• WHAT YOU NEED TO DO
Which lines in the records below contain the word "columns"? Copy each one.

(Excerpts from a dataset)
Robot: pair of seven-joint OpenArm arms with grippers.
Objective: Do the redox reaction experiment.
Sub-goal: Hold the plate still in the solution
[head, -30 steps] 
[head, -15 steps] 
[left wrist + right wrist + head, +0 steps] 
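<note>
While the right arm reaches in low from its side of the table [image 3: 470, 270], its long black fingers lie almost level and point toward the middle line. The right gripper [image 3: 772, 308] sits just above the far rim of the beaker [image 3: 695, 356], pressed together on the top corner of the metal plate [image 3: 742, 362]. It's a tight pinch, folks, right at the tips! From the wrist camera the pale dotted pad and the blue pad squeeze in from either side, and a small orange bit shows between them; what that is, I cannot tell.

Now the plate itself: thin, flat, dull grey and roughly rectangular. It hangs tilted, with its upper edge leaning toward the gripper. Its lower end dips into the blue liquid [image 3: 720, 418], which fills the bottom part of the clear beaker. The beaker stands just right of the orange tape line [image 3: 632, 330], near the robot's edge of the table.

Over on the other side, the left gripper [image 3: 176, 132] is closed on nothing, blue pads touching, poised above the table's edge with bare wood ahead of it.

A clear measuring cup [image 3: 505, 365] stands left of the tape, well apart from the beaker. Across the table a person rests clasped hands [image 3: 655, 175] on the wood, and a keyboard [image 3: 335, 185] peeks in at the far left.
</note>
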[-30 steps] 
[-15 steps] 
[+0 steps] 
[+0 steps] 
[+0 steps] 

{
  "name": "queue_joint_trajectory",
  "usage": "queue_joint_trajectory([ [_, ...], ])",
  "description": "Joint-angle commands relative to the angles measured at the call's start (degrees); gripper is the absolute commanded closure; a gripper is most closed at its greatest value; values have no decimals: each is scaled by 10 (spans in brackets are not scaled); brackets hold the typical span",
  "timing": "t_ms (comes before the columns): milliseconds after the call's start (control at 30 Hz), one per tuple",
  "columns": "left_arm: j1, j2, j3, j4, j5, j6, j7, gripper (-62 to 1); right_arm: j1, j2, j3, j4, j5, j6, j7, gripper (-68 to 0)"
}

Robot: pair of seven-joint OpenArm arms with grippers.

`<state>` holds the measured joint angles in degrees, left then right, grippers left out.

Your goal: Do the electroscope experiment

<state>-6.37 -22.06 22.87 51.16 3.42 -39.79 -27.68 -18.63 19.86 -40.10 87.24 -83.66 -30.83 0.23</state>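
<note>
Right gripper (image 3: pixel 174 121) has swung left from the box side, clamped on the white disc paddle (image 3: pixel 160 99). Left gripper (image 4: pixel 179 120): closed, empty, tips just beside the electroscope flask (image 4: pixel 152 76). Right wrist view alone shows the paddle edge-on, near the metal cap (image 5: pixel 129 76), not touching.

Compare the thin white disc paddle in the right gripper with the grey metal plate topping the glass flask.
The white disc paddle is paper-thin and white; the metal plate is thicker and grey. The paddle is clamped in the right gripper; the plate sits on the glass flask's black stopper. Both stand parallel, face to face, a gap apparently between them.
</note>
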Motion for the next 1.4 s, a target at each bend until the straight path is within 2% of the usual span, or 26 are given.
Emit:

• OUTPUT FOR THIS TASK
  "timing": "t_ms (comes before the columns): milliseconds after the call's start (control at 30 Hz), one per tuple",
  "columns": "left_arm: j1, j2, j3, j4, j5, j6, j7, gripper (-62 to 1); right_arm: j1, j2, j3, j4, j5, j6, j7, gripper (-68 to 0)"

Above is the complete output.